## Aim of the task:
Exclude the pictures. Transcribe exactly, and only, the lines from the one holding "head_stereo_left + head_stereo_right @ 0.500" to the end of the material below.

## Supplied information:
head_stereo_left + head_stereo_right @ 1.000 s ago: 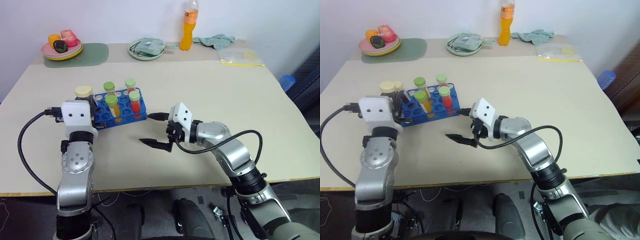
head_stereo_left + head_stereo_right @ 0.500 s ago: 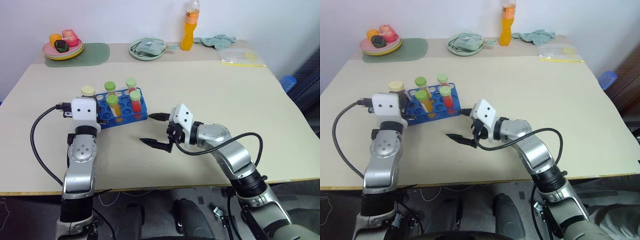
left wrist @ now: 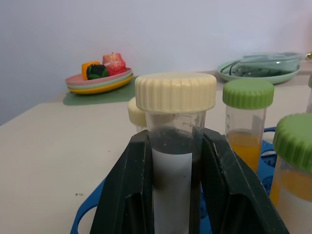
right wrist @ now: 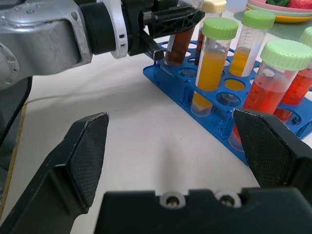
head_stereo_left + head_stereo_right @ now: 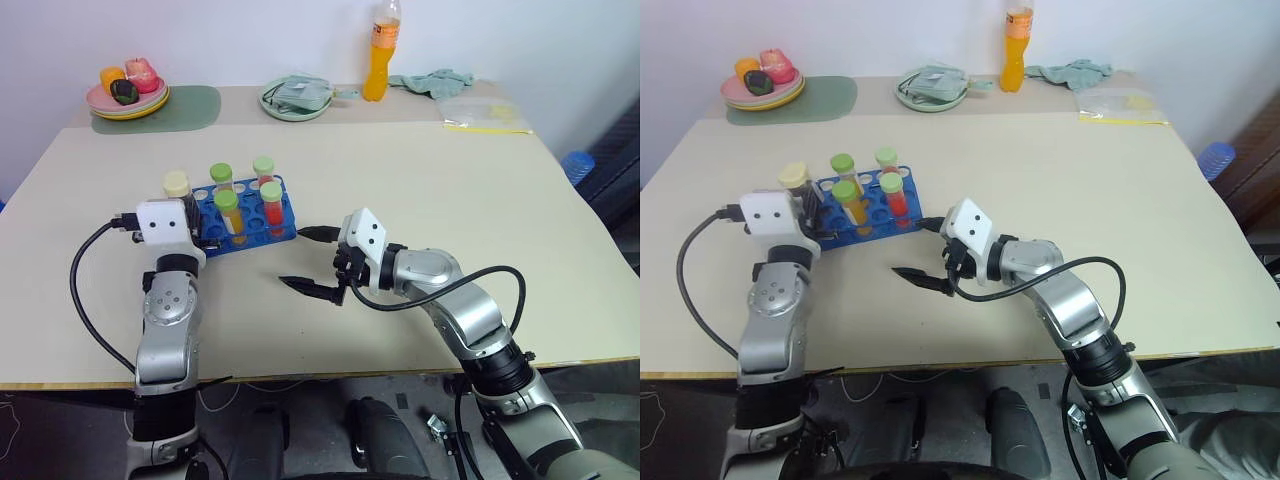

## Response:
head_stereo_left + head_stereo_right @ 0.500 s ago: 
left wrist @ now: 
right wrist @ now: 
head_stereo_left + head_stereo_right @ now: 

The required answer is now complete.